| Exercise directions |
The entries below are to be repeated verbatim, in full.

| Collection entries |
- - - - - - -

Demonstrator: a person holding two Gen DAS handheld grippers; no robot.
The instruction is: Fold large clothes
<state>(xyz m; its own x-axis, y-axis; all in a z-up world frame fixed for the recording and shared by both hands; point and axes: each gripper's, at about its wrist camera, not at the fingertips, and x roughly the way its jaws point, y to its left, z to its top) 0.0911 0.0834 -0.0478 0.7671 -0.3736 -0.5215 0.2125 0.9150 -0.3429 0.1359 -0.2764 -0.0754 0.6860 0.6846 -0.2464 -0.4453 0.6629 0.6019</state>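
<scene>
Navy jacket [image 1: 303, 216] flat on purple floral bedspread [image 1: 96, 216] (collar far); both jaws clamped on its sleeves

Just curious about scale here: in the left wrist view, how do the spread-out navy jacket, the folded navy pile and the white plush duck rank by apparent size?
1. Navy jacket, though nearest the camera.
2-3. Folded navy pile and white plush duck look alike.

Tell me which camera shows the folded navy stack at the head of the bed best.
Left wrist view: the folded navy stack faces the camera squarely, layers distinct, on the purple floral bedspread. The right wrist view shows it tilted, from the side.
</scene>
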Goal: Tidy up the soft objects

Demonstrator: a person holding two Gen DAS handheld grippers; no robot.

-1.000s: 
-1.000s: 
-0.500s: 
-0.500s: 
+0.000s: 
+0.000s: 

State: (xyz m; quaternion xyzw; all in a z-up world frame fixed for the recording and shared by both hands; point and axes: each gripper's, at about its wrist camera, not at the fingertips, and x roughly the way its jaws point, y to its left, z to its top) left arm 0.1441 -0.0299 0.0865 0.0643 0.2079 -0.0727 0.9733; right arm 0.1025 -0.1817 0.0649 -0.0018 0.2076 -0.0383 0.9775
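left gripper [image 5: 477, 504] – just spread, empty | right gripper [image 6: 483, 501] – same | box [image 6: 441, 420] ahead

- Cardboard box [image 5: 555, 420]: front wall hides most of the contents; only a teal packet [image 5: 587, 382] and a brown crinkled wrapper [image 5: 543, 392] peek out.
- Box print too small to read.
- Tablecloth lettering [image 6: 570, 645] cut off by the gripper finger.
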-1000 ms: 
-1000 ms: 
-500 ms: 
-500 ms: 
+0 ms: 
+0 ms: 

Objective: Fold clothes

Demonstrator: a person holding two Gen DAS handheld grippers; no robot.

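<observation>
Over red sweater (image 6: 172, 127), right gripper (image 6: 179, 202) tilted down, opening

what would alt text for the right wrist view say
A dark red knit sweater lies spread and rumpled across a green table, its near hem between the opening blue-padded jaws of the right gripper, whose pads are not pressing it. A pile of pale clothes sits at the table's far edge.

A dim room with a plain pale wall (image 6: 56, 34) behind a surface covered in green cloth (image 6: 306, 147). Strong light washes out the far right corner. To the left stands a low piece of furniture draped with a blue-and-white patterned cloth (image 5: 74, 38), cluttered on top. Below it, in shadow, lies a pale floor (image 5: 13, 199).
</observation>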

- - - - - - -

| Answer for the task |
Demonstrator: a person holding two Gen DAS handheld grippers; no robot.
The instruction is: Fold large clothes
<state>(xyz m; its own x-axis, y-axis; all in a z-up world frame fixed for the recording and shared by both hands; point and axes: each gripper's, at about its wrist camera, not at the fingertips, and x roughly the way its jaws point, y to its left, z to its top) 0.0911 0.0834 -0.0478 0.7671 -0.3736 -0.5215 0.2125 0.9150 -0.3429 0.1359 -0.2764 -0.0754 0.6860 0.6846 -0.2464 -0.4453 0.6629 0.6019</state>
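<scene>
Navy jacket [image 1: 303, 216] flat on purple floral bedspread [image 1: 96, 216] (collar far); both jaws clamped on its sleeves

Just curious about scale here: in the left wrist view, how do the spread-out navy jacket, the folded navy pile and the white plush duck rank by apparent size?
1. Navy jacket, though nearest the camera.
2-3. Folded navy pile and white plush duck look alike.

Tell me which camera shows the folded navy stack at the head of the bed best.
Left wrist view: the folded navy stack faces the camera squarely, layers distinct, on the purple floral bedspread. The right wrist view shows it tilted, from the side.
</scene>
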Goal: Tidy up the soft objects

Demonstrator: a person holding two Gen DAS handheld grippers; no robot.

-1.000s: 
-1.000s: 
-0.500s: 
-0.500s: 
+0.000s: 
+0.000s: 

State: (xyz m; quaternion xyzw; all in a z-up world frame fixed for the recording and shared by both hands; point and axes: each gripper's, at about its wrist camera, not at the fingertips, and x roughly the way its jaws point, y to its left, z to its top) left arm 0.1441 -0.0299 0.0865 0.0643 0.2079 -0.0727 0.9733; right arm 0.1025 -0.1817 0.0649 -0.0018 0.2076 -0.0383 0.9775
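left gripper [image 5: 477, 504] – just spread, empty | right gripper [image 6: 483, 501] – same | box [image 6: 441, 420] ahead

- Cardboard box [image 5: 555, 420]: front wall hides most of the contents; only a teal packet [image 5: 587, 382] and a brown crinkled wrapper [image 5: 543, 392] peek out.
- Box print too small to read.
- Tablecloth lettering [image 6: 570, 645] cut off by the gripper finger.
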-1000 ms: 
-1000 ms: 
-500 ms: 
-500 ms: 
+0 ms: 
+0 ms: 

Objective: Fold clothes

Demonstrator: a person holding two Gen DAS handheld grippers; no robot.

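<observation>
Over red sweater (image 6: 172, 127), right gripper (image 6: 179, 202) tilted down, opening

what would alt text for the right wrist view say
A dark red knit sweater lies spread and rumpled across a green table, its near hem between the opening blue-padded jaws of the right gripper, whose pads are not pressing it. A pile of pale clothes sits at the table's far edge.

A dim room with a plain pale wall (image 6: 56, 34) behind a surface covered in green cloth (image 6: 306, 147). Strong light washes out the far right corner. To the left stands a low piece of furniture draped with a blue-and-white patterned cloth (image 5: 74, 38), cluttered on top. Below it, in shadow, lies a pale floor (image 5: 13, 199).
</observation>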

Response complete; there is no more output.